Work required —
All of the entries must be reproduced exactly, with no images carried over.

Source records —
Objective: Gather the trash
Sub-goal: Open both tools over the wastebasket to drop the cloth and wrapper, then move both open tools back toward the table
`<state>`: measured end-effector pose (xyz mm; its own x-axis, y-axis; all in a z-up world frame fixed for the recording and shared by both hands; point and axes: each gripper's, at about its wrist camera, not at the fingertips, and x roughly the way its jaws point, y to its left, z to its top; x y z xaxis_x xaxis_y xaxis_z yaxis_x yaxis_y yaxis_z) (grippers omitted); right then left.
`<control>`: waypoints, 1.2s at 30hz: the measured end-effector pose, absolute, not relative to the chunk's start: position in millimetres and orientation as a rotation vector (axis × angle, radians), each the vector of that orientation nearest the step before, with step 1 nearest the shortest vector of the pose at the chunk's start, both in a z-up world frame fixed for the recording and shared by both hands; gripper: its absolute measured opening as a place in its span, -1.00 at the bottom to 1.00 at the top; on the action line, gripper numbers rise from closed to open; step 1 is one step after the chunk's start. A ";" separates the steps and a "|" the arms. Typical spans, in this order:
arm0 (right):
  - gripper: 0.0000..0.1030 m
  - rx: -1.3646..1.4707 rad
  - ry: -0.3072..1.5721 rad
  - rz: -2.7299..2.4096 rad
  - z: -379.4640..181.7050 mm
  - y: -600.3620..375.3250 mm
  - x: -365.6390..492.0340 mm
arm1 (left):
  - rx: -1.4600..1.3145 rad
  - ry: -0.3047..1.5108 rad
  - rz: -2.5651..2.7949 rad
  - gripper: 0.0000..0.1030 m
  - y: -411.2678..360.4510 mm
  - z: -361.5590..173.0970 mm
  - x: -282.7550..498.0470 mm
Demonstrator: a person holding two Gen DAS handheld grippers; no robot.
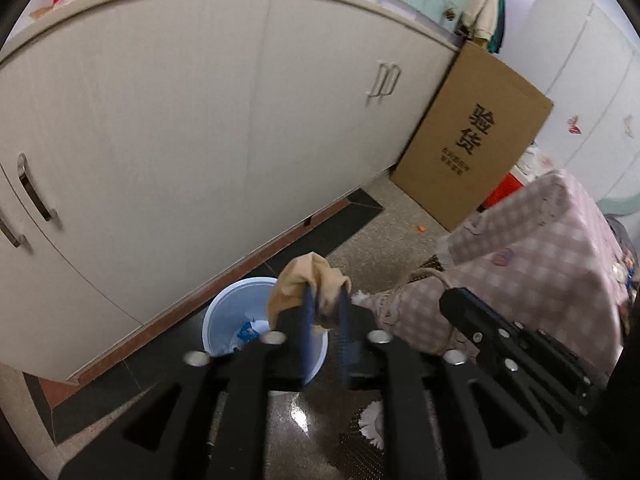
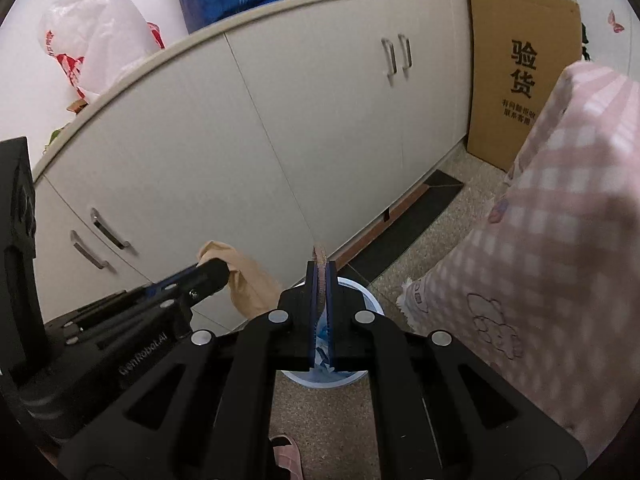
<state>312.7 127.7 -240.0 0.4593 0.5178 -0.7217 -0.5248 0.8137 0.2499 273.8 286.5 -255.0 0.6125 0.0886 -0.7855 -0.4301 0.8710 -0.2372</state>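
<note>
Hovering over bin [image 1: 224, 316], left gripper [image 1: 326, 300] cradles tan rag [image 1: 304, 280]

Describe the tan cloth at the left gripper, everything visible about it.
The tan cloth is a soft, crumpled beige rag that looks like thin fabric, bunched and drooping in folds. It sits between the fingers of the left gripper, hanging over the right rim of the pale blue bin on the floor. In the right wrist view it dangles from that gripper's tip, in front of the white cabinet.
</note>
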 end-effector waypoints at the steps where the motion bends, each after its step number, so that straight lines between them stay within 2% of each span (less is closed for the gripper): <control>1: -0.92 -0.010 0.893 0.639 -244.1 129.8 314.6 | -0.437 0.870 0.315 0.00 289.3 -257.8 274.7; 4: -0.92 -0.004 0.917 0.636 -254.6 132.7 319.3 | -0.448 0.874 0.345 0.20 297.9 -265.0 271.0; 20: -0.92 -0.003 0.933 0.678 -259.7 147.1 319.3 | -0.443 0.900 0.434 0.25 315.6 -269.7 257.7; 29: -0.90 0.023 0.859 0.714 -249.5 166.7 325.0 | -0.421 0.876 0.542 0.30 330.2 -263.4 249.1; 30: -0.87 0.027 0.863 0.715 -249.9 168.4 325.7 | -0.416 0.873 0.552 0.30 332.0 -261.9 247.9; 31: -0.67 0.033 0.866 0.717 -250.1 169.4 326.8 | -0.414 0.871 0.557 0.30 332.8 -260.7 247.0; 32: -0.23 0.038 0.863 0.717 -249.6 169.3 326.9 | -0.414 0.869 0.560 0.31 332.9 -259.7 247.2; 33: -0.10 0.040 0.854 0.706 -248.9 168.1 326.4 | -0.409 0.866 0.578 0.31 333.0 -258.1 246.4; 34: -0.03 0.041 0.842 0.699 -247.2 166.2 325.9 | -0.402 0.862 0.588 0.32 333.9 -257.0 245.2; 36: -0.03 0.045 0.845 0.708 -244.9 163.6 325.1 | -0.404 0.857 0.579 0.33 332.1 -253.3 244.4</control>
<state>325.1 163.6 -244.9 0.4515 0.5904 -0.6690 -0.5557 0.7727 0.3068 244.4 332.1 -253.3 0.5181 0.3113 -0.7966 -0.6233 0.7752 -0.1024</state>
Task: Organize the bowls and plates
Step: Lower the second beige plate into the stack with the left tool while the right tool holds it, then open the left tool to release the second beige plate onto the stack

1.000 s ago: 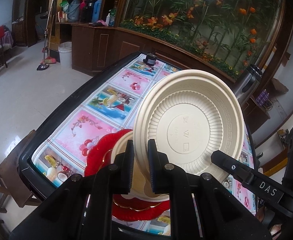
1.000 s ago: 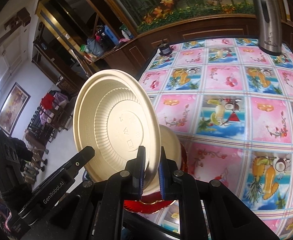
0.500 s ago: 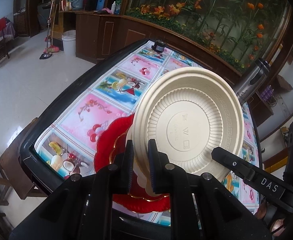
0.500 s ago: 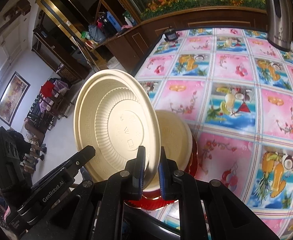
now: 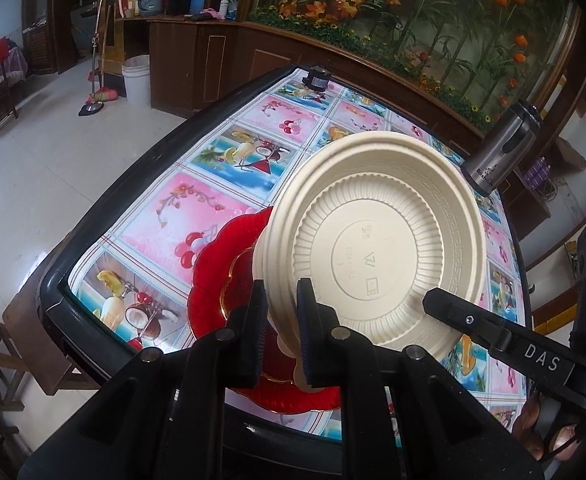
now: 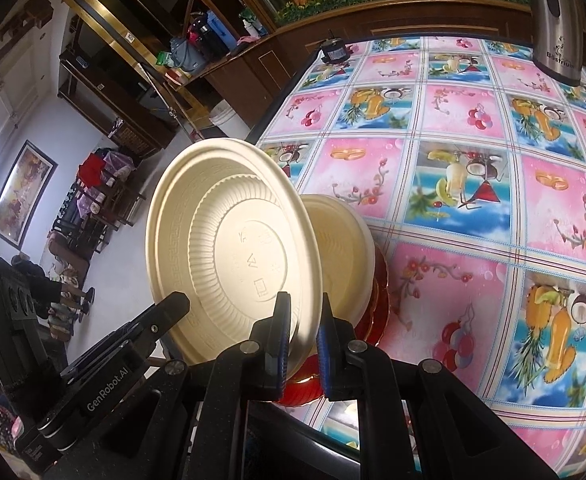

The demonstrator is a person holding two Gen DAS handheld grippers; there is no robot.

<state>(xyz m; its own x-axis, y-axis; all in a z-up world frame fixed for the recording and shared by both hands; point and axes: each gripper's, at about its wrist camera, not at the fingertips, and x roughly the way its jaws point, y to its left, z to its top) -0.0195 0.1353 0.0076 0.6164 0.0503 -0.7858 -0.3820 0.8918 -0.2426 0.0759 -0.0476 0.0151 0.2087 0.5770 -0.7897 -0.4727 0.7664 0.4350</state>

Answer space —
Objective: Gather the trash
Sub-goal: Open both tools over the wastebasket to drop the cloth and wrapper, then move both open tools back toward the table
`<state>`: measured end-effector pose (xyz mm; its own x-axis, y-axis; all in a z-up world frame fixed for the recording and shared by both hands; point and axes: each gripper's, at about its wrist camera, not at the fingertips, and x roughly the way its jaws point, y to its left, z to its top; x y z xaxis_x xaxis_y xaxis_z yaxis_x yaxis_y yaxis_z) (grippers omitted); right then left.
`<control>`: waypoints, 1.2s at 30hz: the measured end-effector pose, absolute, not relative to the chunk's start: position in millimetres and orientation as a rotation vector (axis × angle, radians), each the vector of that orientation nearest the step before, with step 1 nearest the shortest vector of the pose at the chunk's start, both in a z-up world frame fixed for the recording and shared by both hands; gripper: its absolute measured opening as a place in its span, -1.00 at the bottom to 1.00 at the top; on the action line, gripper numbers rise from closed to open; step 1 is one step after the chunk's start. A ";" separates the steps and a "|" the arms. Typical spans, in this order:
arm0 (right):
  - gripper: 0.0000..0.1030 m
  - rx: -1.3646..1.4707 rad
  - ry: -0.3072..1.5721 rad
  - rz: -2.7299..2.4096 rad
  - z: -379.4640..181.7050 mm
  - y: -600.3620..375.3250 mm
  - x: -365.6390..492.0340 mm
arm1 (left):
  - rx: -1.4600..1.3145 rad
  - ry: -0.3047..1.5108 rad
  - rz: -2.5651..2.7949 rad
  - gripper: 0.0000..0.1030 m
  - y: -411.2678..360.4510 mm
  - z: -361.5590..173.0970 mm
  - x: -282.7550..498.0470 mm
Demonstrator: a person holding two Gen DAS handheld grippers; no robot.
<state>312.7 127.7 -240.0 0.4593 0.5178 -0.7217 -0.5248 0.8137 0.2499 273.8 286.5 -255.0 0.6125 0.0886 -0.7855 -0.4301 0.8710 -0.2372</state>
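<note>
Hovering over bin [image 1: 224, 316], left gripper [image 1: 326, 300] cradles tan rag [image 1: 304, 280]

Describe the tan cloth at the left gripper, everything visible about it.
The tan cloth is a soft, crumpled beige rag that looks like thin fabric, bunched and drooping in folds. It sits between the fingers of the left gripper, hanging over the right rim of the pale blue bin on the floor. In the right wrist view it dangles from that gripper's tip, in front of the white cabinet.
</note>
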 end-effector waypoints at the steps where the motion bends, each after its step number, so that straight lines between them stay within 2% of each span (less is closed for the gripper): <control>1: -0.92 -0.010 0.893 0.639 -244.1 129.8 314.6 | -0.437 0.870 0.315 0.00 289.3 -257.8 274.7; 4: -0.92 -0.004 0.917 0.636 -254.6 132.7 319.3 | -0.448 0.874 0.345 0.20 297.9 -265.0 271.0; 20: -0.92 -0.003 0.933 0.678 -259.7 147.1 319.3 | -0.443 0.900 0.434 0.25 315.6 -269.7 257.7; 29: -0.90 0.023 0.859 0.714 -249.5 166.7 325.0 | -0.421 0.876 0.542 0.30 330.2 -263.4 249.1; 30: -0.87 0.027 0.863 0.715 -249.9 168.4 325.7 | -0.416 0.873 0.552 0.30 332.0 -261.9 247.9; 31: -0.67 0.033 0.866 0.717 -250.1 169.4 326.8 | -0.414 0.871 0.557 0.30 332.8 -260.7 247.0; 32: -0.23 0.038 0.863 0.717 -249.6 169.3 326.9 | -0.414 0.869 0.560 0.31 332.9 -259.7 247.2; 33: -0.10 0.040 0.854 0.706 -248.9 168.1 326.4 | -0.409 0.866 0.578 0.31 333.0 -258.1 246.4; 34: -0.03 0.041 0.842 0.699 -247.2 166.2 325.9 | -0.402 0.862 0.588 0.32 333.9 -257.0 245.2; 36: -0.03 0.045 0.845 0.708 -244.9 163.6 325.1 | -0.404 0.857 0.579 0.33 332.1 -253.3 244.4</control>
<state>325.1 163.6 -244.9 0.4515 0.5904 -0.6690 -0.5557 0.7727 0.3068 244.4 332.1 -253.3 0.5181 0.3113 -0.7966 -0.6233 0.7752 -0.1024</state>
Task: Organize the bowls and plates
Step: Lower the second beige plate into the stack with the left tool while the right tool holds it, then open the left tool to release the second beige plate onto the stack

1.000 s ago: 
1.000 s ago: 
0.500 s ago: 
0.500 s ago: 
now: 
now: 

The demonstrator is a person holding two Gen DAS handheld grippers; there is no robot.

<state>(xyz m; its own x-axis, y-axis; all in a z-up world frame fixed for the recording and shared by both hands; point and axes: each gripper's, at about its wrist camera, not at the fingertips, and x roughly the way its jaws point, y to its left, z to its top) -0.0195 0.1353 0.0076 0.6164 0.0503 -0.7858 -0.3820 0.8918 -0.2426 0.0759 -0.0476 0.0151 0.2087 0.5770 -0.7897 -0.4727 0.7664 0.4350</state>

No additional answer text is required.